Kemper Duplicate Finder - free program to detect duplicate amp/cab profiles

  • https://kpaduplicates.codeplex.com/


    Here's a free Windows program I made to find duplicate amp/cab profiles among groups of .kipr files. This looks at the actual profile data, not the tags. The tags can be somewhat easily changed. This should always find matches, even if someone dubiously changed the tags, or if the tags were blank/vague. It also ignores the amp/cab parameters, such as Definition, Clarity, High Shift, etc. which could be tweaked by the user. It's pretty simple to use. It's useful for a few purposes:

    • for commercial profilers, you can make sure no one else is ripping you off.
    • for those like me who make lots of tweaks and end up with tons of profiles, it can be handy to quickly find groups of profiles using the same amp or cab, especially if the profiles were tagged poorly
    • it's interesting to run to find out if vendors are really making profiles for all the rigs they distribute or if they are just tweaking a few parameters, reusing the same amp/cab, etc.

    It should be stable, but I have noticed it may hang if you try to compare a large number of files. If people find it helpful and interesting, maybe I'll try to spruce it up.


    Hello Robert,


    I just wanted to give you a shout out, and to thank you so much for this awesome program. I downloaded the latest version a few days ago (v1.1.0 dated Feb 17th), and have been working with it the past couple of days. Friggin' amazing and powerful tool, my man. You rock!


    It helped me solve a problem that had me pulling my hair out. I basically use 3 or 4 different Cab profles, which I have saved as presets. They are all from Merged Profiles. One is from Michael Britt, when he made the merged pack for the Factory 3.1 release. I believe it his is special 3rd Power 2x12 cab. Another is from Till's Cab Lab pack. However, the one I finding myself drawn to, and using quite a bit is from the incredible, free Thumas Merged profiles.


    And this is where your fantastic piece of coding came to the rescue. I knew I was using a Thumas 2x12 Rectifier Cab on quite a few of my favorites. I just couldn't remember which Merged profile I had cut/copied this Cab from. It turns out (thanks to your program) that I am using the same Cab from two different sources/profles...one from one of Thumas' Engl Powerball V1 merged profiles, the other from his Soldano Hot Rod 100W.


    Now the mystery has been solved, thanks to you.


    A couple of quick questions for you, Robert...


    1) Does the Kemper assign a unique Hash code to each Amp/Cab profile, every time the profile process is run? I used your program to search through Thumas' Merged profiles, and basically there were no duplicates of any Cabs. Since the Kemper can't know if a physical Cabinet has been changed between a profiling session, I have to assume it assigns a unique Hash number for each and every single profiling session (both to the Amp as well as to the Cab). Is this correct?

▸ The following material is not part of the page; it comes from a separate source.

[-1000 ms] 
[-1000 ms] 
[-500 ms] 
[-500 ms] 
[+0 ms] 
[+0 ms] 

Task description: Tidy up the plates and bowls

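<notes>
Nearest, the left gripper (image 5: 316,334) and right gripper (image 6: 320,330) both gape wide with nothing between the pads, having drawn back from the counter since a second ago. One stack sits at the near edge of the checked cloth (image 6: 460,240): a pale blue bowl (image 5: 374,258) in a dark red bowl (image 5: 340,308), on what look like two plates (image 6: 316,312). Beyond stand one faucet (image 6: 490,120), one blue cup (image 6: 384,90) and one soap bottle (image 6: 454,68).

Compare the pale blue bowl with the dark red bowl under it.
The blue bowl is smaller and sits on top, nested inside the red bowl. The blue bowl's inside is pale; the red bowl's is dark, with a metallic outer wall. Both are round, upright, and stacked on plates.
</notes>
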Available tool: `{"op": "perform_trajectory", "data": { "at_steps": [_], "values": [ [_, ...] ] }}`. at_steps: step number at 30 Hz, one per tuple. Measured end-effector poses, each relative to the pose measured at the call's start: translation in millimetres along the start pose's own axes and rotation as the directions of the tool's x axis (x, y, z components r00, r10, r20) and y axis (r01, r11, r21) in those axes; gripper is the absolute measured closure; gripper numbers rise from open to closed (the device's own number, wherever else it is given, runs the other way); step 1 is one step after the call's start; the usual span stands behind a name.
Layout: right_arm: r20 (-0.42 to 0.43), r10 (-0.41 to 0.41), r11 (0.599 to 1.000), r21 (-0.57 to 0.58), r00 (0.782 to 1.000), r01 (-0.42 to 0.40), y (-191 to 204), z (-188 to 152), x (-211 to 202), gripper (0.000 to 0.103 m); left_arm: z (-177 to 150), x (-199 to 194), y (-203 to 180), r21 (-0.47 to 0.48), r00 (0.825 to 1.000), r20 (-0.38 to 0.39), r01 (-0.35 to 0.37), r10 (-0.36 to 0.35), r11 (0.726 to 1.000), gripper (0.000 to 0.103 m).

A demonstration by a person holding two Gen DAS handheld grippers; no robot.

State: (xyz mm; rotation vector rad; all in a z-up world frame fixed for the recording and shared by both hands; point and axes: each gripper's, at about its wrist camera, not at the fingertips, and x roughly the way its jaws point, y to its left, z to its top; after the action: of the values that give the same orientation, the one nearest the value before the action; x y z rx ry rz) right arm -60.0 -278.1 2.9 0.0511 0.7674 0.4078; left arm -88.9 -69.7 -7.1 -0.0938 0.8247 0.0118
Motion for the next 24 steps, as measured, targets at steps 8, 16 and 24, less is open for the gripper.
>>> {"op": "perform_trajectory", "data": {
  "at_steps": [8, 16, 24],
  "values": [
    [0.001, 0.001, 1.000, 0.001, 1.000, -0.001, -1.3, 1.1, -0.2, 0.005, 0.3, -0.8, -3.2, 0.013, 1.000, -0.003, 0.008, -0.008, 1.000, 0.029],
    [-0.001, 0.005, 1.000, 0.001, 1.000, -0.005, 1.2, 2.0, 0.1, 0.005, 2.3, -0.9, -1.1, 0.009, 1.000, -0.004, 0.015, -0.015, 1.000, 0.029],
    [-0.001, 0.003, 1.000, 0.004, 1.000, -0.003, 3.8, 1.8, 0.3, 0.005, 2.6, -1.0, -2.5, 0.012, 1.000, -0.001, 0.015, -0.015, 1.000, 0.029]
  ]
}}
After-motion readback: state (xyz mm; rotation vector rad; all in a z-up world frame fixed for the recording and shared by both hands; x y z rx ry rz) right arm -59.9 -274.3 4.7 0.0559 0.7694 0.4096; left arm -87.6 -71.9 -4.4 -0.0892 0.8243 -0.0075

    2) When a profile is made, does the Hash code incorporate the date and time-stamp? The Hash codes themselves are 64 characters in length. The string is so long, it doesn't fit on the program display pane. I had to save a Duplicate Finder session to a .txt file, in order to see the full length of the Hash codes. It looks like a Hexadecimal code, since the highest letter I have seen used is "f". I guess I am asking if the Hash codes themselves have some meaning, or are they randomly generated. I did try converting one of the hash codes to a text string, but I got nothing but gibberish.


    Cheers,
    John

  • Awesome.


    So im computing the hash value using MD5. The kipr files contain blocks of what i assume is binary data. There may be a few more bytes that signify something else before the binary data - i dont know and dont care. I hash the whole thing. I use a hash to reduce the size of the data to display it, and because i dont want to post the true binary in case anyone decided instead to use my program to duplicate profiles rather than detect them. Also, this allows a commercial vendor to share results without sharing their profiles.


    If the profile was created after merging was introduced there are 4 blocks for amp profiles and 3 for cabs in each kipr. From my tests, 2 of the amps and 1 of the cabs can change when put on different rigs or when one of them is switched. So for these kind of profiles i combine the hashes of the 2 amp and 2 cab blocks that dont change. If you double click the file in the right pane, you can see all the amp/cab blocks and their addl id/type. Youll see amp11, amp12, etc.


    For older kipr files, theres only 1 block for amp data and 1 for cab.


    It does appear that the profiling process will never produce identical profiles, even of the same amp/cab. Not sure. I can test this on my pod hd, which should have no variation outside of the randomness of noise in the cables from each attempt at profiling. Refining will have an impact as well, so i will not do that.


    I dont think theres a datetime embedded in the data blocks - there are amp/cab creation date and time tags though. I think the variation between profiles is just how very precise the profiling process is. The slightest change, possibly something totally random, means youll get a different profile. And the data blocks are pretty large - its quite statistically significant if two blocks match. I cant say they were 100% created from the same session, but every real world collision ive detected so far was confirmed that it came from a duplication of a profile, not two different profiling sessions that were incredibly similar.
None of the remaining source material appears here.